Biological Markers for Tuberculosis Meningitis May Help Provide Better Treatment Response


A new biological fingerprint for tuberculosis meningitis in children may eventually help practitioners learn more on the severity of infection in their patients, which in turn can lead to better treatment decisions.

Tuberculosis meningitis is an infection that affects the brain and spinal cord and can lead to disability or even death. Because of the potential devastating effects of the infection, ways to assess the severity of the condition are imperative to determine how best to treat those who are infected. Recently, researchers from the Francis Crick Institute, Imperial College London, and the University of Cape Town have found a biological fingerprint for tuberculosis meningitis in children, that provides clues on “the severity of the condition, help[ing] to decide the best course of treatment, and clues for novel treatments,” according to a recent press release.

Mycobacterium tuberculosis, which normally attacks the lungs, can also infect the brain and spinal cord. Symptoms of infection “include headache, decreased level of consciousness, and neck stiffness,” as a result of swelling and lack of blood flow. A vaccine, bacille Calmette-Guerin (BCG), is available to prevent tuberculosis meningitis in countries with a high prevalence of tuberculosis, but children still become infected. In fact, according to the press release, “several thousand young children die of tuberculosis meningitis every year, and many more are left severely disabled.”

For their research, funded by Wellcome and published in Clinical Infectious Diseases, the scientists compared, “the blood and spinal cord fluid of 44 children with tuberculosis meningitis and 20 patients with other spinal cord disorders.” The median age of the children with tuberculosis meningitis was 3.3 years [0.3—13.1 years] and the ages for the patients with other spinal disorders included 2.8 years [0.8–8 years] for the 11 patients with fatty filum (abnormal filum terminale of the spinal cord), and 3.7 years [1.3-11.8 years] for the 9 pulmonary tuberculosis controls.

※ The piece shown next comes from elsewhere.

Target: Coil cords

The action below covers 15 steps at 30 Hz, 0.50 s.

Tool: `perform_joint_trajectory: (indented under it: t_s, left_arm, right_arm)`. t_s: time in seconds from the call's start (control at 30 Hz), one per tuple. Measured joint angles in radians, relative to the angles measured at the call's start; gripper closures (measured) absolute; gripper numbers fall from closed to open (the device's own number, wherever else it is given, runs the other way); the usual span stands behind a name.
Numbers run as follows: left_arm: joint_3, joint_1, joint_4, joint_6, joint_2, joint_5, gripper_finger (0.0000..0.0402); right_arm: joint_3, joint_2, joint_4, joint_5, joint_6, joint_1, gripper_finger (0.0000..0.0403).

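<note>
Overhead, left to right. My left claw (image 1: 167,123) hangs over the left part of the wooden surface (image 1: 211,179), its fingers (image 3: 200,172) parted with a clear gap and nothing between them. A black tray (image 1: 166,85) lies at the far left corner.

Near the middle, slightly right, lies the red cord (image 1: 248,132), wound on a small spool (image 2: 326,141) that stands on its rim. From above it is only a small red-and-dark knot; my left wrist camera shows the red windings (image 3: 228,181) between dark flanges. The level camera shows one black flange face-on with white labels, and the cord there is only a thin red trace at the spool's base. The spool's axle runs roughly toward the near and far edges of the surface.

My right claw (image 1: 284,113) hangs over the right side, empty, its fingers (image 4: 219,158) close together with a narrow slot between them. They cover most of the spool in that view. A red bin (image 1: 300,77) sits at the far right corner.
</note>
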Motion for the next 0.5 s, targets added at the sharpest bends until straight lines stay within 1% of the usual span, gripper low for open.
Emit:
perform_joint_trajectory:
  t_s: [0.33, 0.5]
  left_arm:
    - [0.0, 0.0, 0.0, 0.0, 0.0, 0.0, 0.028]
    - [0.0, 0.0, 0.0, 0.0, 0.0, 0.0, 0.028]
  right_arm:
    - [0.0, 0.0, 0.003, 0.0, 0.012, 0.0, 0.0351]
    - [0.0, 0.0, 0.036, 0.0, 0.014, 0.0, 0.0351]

Through their comparison “the team identified a set of biological markers elevated in tuberculosis meningitis. The most common markers indicate damage of neurons and neuron-supporting cells, and their presence in the bloodstream and spinal cord can help to determine disease progression.”

Those children who “developed severe disabilities or died from tuberculosis meningitis had the highest levels of these biological markers, and the levels increased over time.” Specifically, the results showed that, “neuromarkers and inflammatory markers were elevated in cerebrospinal fluid on admission and for up to 3 weeks, but not in serum. Initial and highest concentrations in week 1 of S100B and neuron-specific enolase (NSE) were associated with poor outcome, as were highest concentration overall and an increasing profile over time in S100B, NSE and glial fibrillary acidic protein. Combined neuromarker concentrations increased over time in patients who died, whereas inflammatory markers decreased.”

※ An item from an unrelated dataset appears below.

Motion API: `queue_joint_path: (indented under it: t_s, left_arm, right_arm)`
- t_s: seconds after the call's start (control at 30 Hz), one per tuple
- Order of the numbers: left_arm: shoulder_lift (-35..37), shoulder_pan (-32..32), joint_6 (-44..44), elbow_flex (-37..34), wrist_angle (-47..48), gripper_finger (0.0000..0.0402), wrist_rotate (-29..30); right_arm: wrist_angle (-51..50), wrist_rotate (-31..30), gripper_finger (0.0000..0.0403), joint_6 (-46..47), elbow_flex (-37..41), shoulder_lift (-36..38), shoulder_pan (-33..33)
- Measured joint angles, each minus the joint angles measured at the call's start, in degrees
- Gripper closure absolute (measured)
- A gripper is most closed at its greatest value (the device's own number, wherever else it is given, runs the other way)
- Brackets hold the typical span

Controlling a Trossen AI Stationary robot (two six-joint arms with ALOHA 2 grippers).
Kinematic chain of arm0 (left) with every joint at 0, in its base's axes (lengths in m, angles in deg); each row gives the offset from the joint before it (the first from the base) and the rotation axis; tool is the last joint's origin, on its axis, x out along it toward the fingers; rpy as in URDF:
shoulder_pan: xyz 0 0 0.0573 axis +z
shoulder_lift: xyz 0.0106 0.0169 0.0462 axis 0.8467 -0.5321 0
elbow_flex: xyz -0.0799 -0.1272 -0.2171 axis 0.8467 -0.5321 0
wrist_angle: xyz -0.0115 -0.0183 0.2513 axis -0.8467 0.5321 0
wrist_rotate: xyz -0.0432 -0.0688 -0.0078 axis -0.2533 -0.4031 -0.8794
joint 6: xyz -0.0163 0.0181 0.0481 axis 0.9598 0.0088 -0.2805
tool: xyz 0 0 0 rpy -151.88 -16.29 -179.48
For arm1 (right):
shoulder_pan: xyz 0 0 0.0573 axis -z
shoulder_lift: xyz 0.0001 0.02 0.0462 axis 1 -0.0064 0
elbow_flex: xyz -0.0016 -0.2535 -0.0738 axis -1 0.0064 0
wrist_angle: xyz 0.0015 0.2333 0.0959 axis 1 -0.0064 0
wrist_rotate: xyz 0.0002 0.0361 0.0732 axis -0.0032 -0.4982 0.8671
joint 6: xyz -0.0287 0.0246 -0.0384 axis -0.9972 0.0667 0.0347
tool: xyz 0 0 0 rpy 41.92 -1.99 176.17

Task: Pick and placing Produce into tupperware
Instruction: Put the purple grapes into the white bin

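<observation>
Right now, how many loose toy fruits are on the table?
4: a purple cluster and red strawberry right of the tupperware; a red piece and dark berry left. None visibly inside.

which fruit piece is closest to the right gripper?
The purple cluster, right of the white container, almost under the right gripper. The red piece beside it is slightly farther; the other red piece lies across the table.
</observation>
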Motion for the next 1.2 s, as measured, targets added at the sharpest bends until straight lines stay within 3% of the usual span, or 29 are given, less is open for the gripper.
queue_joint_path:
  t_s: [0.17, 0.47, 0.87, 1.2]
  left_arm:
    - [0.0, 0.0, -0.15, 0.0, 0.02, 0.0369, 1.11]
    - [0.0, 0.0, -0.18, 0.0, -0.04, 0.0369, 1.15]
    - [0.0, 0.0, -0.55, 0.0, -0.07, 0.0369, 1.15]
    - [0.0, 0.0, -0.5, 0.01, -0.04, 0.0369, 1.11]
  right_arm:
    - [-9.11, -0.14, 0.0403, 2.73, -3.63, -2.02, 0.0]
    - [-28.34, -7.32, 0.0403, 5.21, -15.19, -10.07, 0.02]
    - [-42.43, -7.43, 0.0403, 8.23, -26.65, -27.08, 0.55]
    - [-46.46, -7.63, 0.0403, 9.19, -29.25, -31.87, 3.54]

Robert Wilkinson, Group Leader at the Crick and Imperial College London, and Director of the Wellcome Centre for Infectious Diseases Research in Africa at the University of Cape Town is quoted in the press release as stating, “This is the first time that anyone has found a set of biological markers for tuberculosis meningitis.” The researchers posit that studying these biological markers of “ongoing neuronal injury” will provide better indication of disease severity than markers that indicate an immune response.